A single number is the answer: the count of lines below that contain "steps".
** Dataset excerpt follows **
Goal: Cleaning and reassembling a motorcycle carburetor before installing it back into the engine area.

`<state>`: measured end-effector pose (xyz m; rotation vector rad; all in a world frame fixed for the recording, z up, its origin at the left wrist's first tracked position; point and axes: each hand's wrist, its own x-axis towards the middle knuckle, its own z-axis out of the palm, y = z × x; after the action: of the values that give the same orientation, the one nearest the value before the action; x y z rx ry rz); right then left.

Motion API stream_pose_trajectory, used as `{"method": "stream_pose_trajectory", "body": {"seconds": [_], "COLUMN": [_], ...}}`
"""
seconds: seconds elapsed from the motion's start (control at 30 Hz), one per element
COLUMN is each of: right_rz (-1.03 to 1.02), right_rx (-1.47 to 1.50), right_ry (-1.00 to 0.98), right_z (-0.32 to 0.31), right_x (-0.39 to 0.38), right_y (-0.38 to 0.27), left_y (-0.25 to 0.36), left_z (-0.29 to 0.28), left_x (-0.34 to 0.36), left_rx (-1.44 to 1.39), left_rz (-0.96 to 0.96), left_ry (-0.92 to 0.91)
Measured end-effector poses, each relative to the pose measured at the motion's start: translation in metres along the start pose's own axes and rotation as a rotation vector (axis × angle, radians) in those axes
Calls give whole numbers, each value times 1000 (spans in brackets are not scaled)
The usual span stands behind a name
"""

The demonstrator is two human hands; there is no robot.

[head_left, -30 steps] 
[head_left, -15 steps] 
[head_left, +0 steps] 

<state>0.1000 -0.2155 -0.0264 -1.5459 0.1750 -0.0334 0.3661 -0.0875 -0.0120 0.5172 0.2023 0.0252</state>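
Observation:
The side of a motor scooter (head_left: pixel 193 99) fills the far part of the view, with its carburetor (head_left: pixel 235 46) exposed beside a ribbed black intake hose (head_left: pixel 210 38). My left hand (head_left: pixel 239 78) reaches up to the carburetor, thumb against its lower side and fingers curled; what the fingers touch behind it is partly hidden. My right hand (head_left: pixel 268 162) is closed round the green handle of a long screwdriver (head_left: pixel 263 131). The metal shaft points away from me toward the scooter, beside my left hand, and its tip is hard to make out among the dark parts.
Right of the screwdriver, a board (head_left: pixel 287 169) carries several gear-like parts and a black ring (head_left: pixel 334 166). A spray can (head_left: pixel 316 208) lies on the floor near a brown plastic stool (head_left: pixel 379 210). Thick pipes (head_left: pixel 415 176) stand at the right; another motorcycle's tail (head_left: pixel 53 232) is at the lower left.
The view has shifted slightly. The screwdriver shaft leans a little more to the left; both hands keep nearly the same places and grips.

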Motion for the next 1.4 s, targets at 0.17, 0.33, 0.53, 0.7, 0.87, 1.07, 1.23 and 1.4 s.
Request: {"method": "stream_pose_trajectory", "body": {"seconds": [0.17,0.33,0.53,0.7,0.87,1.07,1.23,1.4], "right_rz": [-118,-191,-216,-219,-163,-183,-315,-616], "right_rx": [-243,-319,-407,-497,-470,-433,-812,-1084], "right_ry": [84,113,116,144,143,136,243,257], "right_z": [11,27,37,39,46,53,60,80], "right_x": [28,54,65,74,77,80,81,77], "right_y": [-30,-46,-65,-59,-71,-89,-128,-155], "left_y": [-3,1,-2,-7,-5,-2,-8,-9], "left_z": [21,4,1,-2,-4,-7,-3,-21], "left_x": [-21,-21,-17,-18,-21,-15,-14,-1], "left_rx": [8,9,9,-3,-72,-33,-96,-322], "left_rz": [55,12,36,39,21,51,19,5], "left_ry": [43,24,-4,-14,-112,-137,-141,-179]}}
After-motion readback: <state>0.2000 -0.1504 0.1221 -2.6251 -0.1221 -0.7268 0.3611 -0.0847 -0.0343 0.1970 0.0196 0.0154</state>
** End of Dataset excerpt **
■ **Answer box**
3